– три же тысячи рублей серебром, высланные так недавно в Гренаду, не могли быть, как видно, получены —
– так что даме ее положения в свете было неловко с собою возить эту старую рвань; и – сердце в нем сжалось.
Тут увидел он стол, блистающий парою чистейших салфеток и блистающий «thé complet»: принадлежность отеля, небрежно сюда занесенная. Из теней же выступил силуэт: сердце сжалось вторично, потому что на стуле —
...– и нет, не на стуле! —
– вставшую он увидел со стула – ту самую ль? – Анну Петровну, осевшую, пополневшую, и – с сильнейшею проседью; первое, что он понял, был прискорбнейший факт: за два с половиною года пребывания в Испании (и – еще где, еще?) – явственней выступил из-под ворота двойной подбородок, а из-под низа корсета явственней выступил округленный живот; только два лазурью наполненных глаза когда-то прекрасного и недавно красивого личика там блистали по-прежнему; в глубине их теперь разыгрались сложнейшие чувства: робость, гнев, сочувствие, гордость, униженность убогою обстановкою номера, затаенная горечь и… страх.
Аполлон Аполлонович этого взгляда не вынес: опустил он глаза и мял в руке шляпу.
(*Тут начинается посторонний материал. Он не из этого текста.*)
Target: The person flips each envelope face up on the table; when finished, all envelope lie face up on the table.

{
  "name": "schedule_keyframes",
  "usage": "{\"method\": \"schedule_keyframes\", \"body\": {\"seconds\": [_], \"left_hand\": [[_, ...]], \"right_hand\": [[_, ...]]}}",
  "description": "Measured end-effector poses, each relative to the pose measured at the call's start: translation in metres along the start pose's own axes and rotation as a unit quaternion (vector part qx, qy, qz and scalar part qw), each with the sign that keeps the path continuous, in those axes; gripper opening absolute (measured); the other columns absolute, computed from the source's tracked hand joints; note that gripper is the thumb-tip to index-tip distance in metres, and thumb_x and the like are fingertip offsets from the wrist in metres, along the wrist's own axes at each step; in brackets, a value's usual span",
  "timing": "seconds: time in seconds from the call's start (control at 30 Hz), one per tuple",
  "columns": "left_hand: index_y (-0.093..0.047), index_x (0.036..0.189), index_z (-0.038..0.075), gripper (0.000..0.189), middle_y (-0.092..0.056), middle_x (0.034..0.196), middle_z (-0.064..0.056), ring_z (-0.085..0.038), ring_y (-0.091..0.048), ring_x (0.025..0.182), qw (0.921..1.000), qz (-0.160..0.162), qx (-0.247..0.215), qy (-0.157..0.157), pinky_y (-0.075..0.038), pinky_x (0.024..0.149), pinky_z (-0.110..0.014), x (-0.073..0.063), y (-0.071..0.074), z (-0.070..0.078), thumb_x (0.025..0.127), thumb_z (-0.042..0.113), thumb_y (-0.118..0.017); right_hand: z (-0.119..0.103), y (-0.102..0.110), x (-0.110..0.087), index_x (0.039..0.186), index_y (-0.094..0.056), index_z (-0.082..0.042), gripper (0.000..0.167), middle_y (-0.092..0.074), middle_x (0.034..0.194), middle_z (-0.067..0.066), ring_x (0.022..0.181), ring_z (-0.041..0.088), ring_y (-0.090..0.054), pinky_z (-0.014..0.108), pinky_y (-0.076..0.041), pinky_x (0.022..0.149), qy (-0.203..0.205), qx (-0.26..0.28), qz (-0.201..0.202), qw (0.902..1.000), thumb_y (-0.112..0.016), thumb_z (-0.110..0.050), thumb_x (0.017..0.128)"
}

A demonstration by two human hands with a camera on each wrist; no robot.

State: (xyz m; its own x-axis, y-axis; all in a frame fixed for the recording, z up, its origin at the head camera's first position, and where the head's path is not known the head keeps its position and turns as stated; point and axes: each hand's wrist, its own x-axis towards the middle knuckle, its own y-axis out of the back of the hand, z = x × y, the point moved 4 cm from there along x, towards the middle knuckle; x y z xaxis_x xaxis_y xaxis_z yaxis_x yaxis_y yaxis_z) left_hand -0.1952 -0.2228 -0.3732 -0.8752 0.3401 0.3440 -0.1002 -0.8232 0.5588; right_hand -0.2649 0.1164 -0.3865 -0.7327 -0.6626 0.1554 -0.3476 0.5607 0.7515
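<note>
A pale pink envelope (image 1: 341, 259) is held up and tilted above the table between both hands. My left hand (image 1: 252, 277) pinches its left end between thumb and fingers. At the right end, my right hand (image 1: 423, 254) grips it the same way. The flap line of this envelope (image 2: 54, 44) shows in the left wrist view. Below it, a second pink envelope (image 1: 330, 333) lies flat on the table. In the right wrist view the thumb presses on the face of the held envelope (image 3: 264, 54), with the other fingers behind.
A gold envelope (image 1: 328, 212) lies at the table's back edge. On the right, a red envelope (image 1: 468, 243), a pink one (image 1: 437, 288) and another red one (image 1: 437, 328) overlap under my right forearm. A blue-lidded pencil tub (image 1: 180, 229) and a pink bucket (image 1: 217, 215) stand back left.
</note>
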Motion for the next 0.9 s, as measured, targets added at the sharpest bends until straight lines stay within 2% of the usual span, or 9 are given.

Да, года пребывания с итальянским артистом изменили ее; и куда девалась солидность, врожденное чувство достоинства, любовь к чистоте и порядку; Аполлон Аполлонович глазами забегал по комнате: в беспорядке разбросаны были – ридикюльчик, ремни кружевной черный веер, чулочек да комок лимонно-желтых лоскутьев, вероятно, испанских.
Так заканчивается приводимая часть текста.